**EXERCISE PROMPT:** Please give the number of lines in the listing that include the word "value", with no other words.

--- --- ---

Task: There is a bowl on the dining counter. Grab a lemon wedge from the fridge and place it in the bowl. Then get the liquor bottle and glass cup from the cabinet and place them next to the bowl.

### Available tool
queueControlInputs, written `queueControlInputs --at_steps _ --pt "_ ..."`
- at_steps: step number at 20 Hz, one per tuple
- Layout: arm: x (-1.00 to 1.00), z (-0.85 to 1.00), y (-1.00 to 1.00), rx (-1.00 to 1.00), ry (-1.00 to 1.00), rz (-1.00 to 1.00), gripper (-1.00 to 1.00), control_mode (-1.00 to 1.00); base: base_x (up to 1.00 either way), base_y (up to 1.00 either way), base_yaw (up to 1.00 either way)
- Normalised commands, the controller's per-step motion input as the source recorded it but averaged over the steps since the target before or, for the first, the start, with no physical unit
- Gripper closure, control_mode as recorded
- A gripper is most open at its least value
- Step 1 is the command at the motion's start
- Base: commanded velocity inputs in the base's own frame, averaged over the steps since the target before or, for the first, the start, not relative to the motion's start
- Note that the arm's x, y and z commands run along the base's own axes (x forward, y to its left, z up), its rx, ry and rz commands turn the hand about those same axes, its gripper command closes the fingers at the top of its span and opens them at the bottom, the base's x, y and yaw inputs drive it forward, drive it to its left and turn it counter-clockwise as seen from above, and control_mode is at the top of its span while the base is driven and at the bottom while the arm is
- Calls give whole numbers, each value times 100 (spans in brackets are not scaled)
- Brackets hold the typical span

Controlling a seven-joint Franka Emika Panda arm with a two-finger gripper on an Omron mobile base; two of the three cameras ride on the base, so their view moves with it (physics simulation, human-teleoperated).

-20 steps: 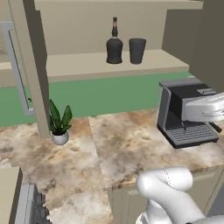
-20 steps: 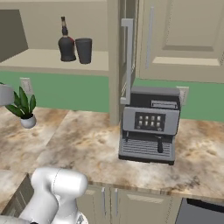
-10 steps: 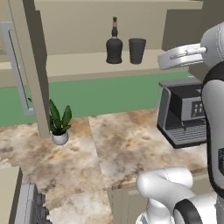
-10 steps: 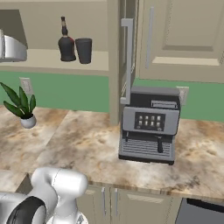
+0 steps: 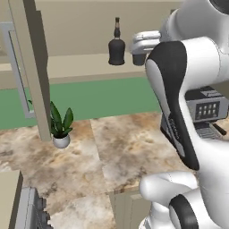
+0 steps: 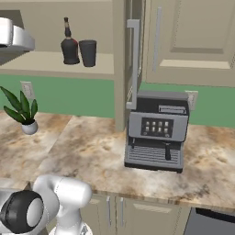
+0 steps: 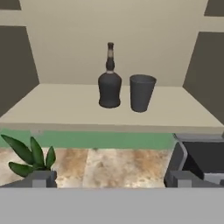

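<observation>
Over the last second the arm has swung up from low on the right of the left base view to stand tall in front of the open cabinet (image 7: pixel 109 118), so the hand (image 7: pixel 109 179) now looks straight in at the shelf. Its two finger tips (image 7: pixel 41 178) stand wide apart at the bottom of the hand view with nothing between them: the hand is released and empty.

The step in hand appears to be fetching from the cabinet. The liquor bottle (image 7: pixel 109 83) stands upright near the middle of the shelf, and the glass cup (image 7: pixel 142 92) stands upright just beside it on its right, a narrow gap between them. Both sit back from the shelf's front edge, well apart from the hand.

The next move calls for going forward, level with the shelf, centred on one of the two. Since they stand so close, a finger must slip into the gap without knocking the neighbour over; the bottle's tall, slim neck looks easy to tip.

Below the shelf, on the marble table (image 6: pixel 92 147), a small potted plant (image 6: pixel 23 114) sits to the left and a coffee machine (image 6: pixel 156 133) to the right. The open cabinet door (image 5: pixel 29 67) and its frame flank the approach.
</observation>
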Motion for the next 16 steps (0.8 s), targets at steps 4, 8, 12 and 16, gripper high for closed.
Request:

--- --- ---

**RESULT FOR THIS TASK:** 2